§ **Task details**:
Images in the data are to be skipped, while every line is restated exactly as written.

•••

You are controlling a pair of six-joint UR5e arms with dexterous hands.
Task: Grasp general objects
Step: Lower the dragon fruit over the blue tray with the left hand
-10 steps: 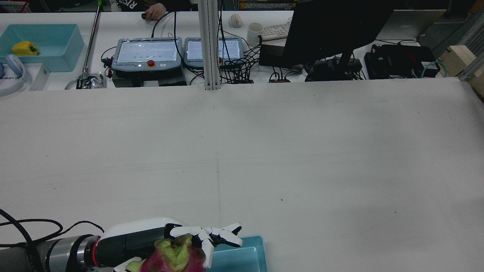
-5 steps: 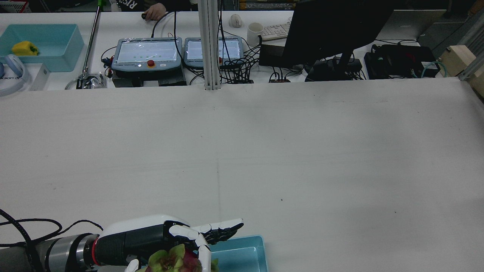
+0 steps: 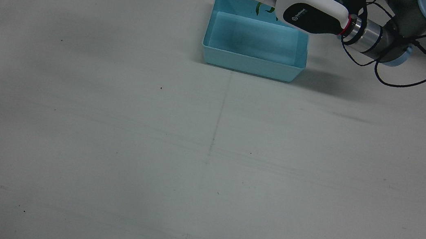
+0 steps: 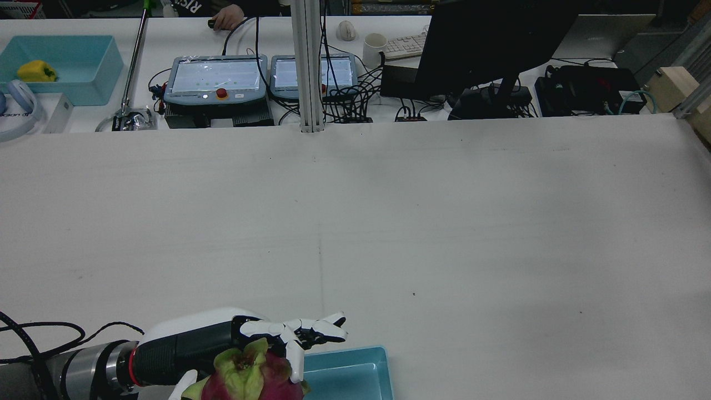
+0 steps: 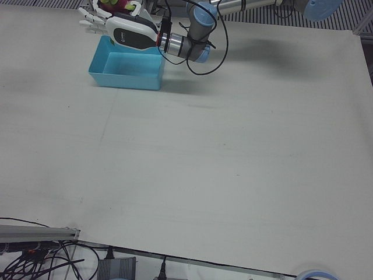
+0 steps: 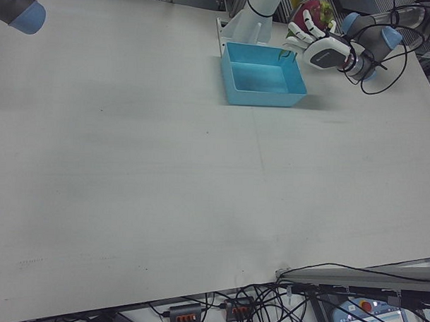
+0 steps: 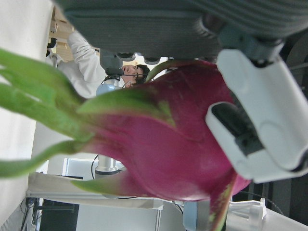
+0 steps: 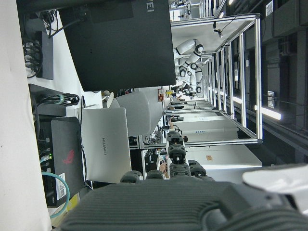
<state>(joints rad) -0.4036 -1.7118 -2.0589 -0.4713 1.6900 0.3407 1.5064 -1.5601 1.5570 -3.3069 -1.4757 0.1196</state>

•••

§ **Your response**:
You are controlling a pair of six-joint UR5e arms with dexterous hands.
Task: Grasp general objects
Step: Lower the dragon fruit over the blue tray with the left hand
-10 steps: 
-5 steps: 
+0 steps: 
+0 steps: 
+0 steps: 
+0 steps: 
+0 steps: 
+0 steps: 
<state>(joints rad) -0.4036 -1.7118 -2.0589 -0.4713 1.6900 0.3407 1.5064 -1.5601 1.5570 -3.3069 -1.4757 0.1196</state>

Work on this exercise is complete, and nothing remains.